A legislação, em vigor até 1990, estabelecia que a pensão se aplicava para aquelas que não eram casadas e nem ocupavam “cargo público permanente”, mas não especificava a natureza ou espécie dos cargos abrangidos. Na época em que a lei foi aprovada, em 1958, a ideia era oferecer amparo financeiro a mulheres que eram dependentes dos pais. Passados 62 anos, quase 200 mulheres ainda recebem esse benefício.

O dispositivo foi suspenso por uma outra lei, de 1990, mas quem já recebia a pensão manteve direito ao benefício.

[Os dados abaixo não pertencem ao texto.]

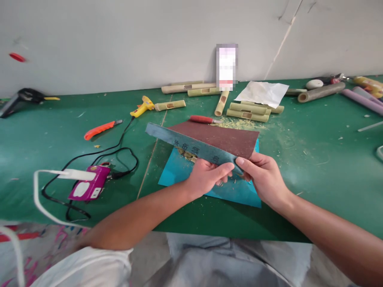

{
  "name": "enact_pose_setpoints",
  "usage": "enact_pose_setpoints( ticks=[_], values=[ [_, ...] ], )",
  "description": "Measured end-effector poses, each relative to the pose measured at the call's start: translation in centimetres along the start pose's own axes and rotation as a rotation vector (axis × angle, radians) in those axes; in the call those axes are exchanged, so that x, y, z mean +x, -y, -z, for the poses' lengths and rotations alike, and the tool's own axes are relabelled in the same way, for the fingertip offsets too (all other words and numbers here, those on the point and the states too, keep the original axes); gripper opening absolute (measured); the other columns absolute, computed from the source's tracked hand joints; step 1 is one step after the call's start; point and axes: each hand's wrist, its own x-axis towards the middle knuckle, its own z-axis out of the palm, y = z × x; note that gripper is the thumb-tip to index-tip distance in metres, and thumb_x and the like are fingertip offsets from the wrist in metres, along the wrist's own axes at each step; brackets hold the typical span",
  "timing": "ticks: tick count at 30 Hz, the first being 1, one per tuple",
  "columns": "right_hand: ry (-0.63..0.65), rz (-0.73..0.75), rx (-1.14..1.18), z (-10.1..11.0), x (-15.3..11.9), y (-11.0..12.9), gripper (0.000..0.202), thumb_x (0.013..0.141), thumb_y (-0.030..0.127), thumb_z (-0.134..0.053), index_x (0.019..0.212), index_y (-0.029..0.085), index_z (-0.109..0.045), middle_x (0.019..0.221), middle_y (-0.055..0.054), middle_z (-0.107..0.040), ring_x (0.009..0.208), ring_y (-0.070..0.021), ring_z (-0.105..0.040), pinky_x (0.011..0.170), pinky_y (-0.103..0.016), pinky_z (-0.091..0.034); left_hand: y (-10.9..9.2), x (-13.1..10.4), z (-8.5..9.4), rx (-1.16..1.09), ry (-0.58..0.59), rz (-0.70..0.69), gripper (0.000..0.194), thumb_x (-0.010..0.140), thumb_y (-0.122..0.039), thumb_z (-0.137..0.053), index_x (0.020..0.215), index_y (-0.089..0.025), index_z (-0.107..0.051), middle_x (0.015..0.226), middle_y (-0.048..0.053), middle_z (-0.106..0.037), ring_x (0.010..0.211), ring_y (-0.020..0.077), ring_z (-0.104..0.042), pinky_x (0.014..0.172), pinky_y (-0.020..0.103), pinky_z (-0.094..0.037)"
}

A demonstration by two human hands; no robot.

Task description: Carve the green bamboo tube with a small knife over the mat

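Observation:
A sheet of sandpaper (221, 137), dark red on one face, is folded over along its near edge so that a blue printed strip of its back shows. My left hand (208, 175) pinches this strip from below, thumb on top. At the sheet's right corner, my right hand (266, 175) grips the fold between thumb and fingers. Under both hands lies a bright blue sheet (170, 171) strewn with shavings. Just beyond the sandpaper rests a red-handled carving tool (202, 119), its tip among pale shavings.
Several cut bamboo tubes (248, 114) lie at the back, near a white paper (263, 93). To the left are a yellow glue gun (143, 107), an orange utility knife (100, 130) and a purple power adapter (92, 181) with trailing cords. A blurred phone-like screen (226, 65) leans on the wall.

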Motion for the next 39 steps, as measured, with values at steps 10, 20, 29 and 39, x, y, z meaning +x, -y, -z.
enact_pose_setpoints(
  ticks=[10, 20, 29, 39],
  values=[
    [0.000, -0.098, 0.173, 0.2, 0.7, -0.1, 0.049, 0.080, 0.063, -0.068, 0.056, 0.021, -0.058, 0.051, 0.002, -0.054, 0.046, -0.0098, -0.043, 0.048, -0.027, -0.033, 0.3, -0.3, 0.2, 0.060, -0.019, 0.027, 0.058, 0.073, -0.071, -0.069, 0.052, -0.017, -0.062, 0.043, 0.001, -0.053, 0.040, 0.0082, -0.044, 0.040, 0.023, -0.036],
    [-0.022, -0.060, 0.175, 0.0, 0.5, 0.5, 0.043, 0.080, 0.054, -0.074, 0.056, 0.020, -0.059, 0.051, 0.003, -0.055, 0.043, -0.0068, -0.042, 0.045, -0.024, -0.032, 0.3, -0.5, -0.3, -0.051, 0.127, 0.023, 0.051, 0.074, -0.065, -0.072, 0.064, -0.015, -0.064, 0.053, 0.001, -0.058, 0.041, 0.0071, -0.046, 0.039, 0.021, -0.035],
    [-0.029, -0.069, 0.193, -0.2, 0.5, 0.2, 0.044, 0.079, 0.054, -0.075, 0.055, 0.020, -0.058, 0.050, 0.003, -0.054, 0.042, -0.0067, -0.042, 0.044, -0.024, -0.032, 0.3, -0.5, -0.3, -0.003, 0.102, -0.019, 0.045, 0.079, -0.055, -0.070, 0.059, -0.016, -0.059, 0.049, -0.002, -0.052, 0.042, 0.0058, -0.043, 0.043, 0.021, -0.036],
    [-0.024, -0.055, 0.190, -0.1, 0.3, 0.1, 0.044, 0.080, 0.053, -0.075, 0.057, 0.019, -0.060, 0.050, 0.003, -0.055, 0.044, -0.0066, -0.045, 0.045, -0.022, -0.035, -0.3, -0.6, -0.8, -0.058, 0.223, 0.048, 0.041, 0.073, -0.054, -0.074, 0.073, -0.015, -0.061, 0.054, -0.003, -0.055, 0.040, 0.0049, -0.043, 0.038, 0.019, -0.033]
  ],
)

O pagamento não era restrito ao Legislativo, mas, no caso de congressistas, quem assumia um mandato tinha a opção de acolher as filhas.

O Estado apurou que, após ler a reportagem no portal do Estadão, o presidente da Câmara, Rodrigo Maia (DEM-RJ), encomendou à direção da Casa um estudo sobre eventuais maneiras de acabar com os pagamentos.

Crédito:Vinícius Valfré, O Estado de S.Paulo no TERRA – disponível na internet 20/01/2020
 

DEIXE SEU COMENTÁRIO

Por favor, insira seu comentário!
Por favor, digite seu nome!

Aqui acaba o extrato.